Mohammed made the clarifications at a joint briefing with the Minister of Water Resources, Engr. Suleiman Adamu in Abuja.
He said: “There is nothing new about the National Water Resources Bill. This is because it is an amalgamation of Water Resources Laws that have been in existence for a long time.
- Water Resources Act, Cap W2 LFN 2004
- The River Basin Development Authority Act, Cap R9 LFN 2004
- The Nigeria Hydrological Services Agency (Establishment) Act, Cap N1100A, LFN 2004
- National Water Resources Institute Act, Cap N83 LFN 2004
“So, why are the laws being re-packaged as the National Water Resources Bill 2020?
“The answer is that they are being re-enacted with necessary modifications to bring them in line with current global trends as well as best practices in Integrated Water Resources Management (IWRM).

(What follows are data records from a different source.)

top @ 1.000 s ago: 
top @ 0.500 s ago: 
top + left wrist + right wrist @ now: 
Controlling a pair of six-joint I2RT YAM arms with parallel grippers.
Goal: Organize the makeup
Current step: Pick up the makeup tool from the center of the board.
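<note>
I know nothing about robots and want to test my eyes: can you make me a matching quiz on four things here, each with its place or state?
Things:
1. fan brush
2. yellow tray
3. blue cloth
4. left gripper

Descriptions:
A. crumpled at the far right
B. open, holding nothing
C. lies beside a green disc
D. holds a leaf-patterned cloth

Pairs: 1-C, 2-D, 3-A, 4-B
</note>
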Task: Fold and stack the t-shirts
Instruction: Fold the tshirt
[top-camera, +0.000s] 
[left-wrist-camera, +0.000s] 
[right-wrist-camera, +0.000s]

“The overall objective of this amalgamation is the efficient management of the Water Resources Sector for the economic development of Nigeria and the well-being of its citizens.
“The Bill provides for professional and efficient management of all surface and ground water for the use of the people (i.e. for domestic and non-domestic use, irrigation, agricultural purposes, generation of hydro-electric energy, navigation, fisheries and recreation).
Nation’s Waters’ll be protected
“The Bill will ensure that the nation’s water resources are protected, used, developed, conserved, managed and controlled in a sustainable manner for the benefit of all persons.
“Critics contend that the Bill is aimed at taking the resources of a certain part of the country for the use of herders. In other words, the Federal Government is seeking to implement RUGA by subterfuge.
“We also want to state that the Bill is for the good of the nation, and has no hidden agenda whatsoever.”
Mohammed said the bill was sent to all the states for concurrence without any objection.
He said the bill predated the administration of President Muhammadu Buhari.
“This was never a Buhari bill, it is a bill for Nigeria. It started 2008 long before the President thought of winning election,” the Information Minister said.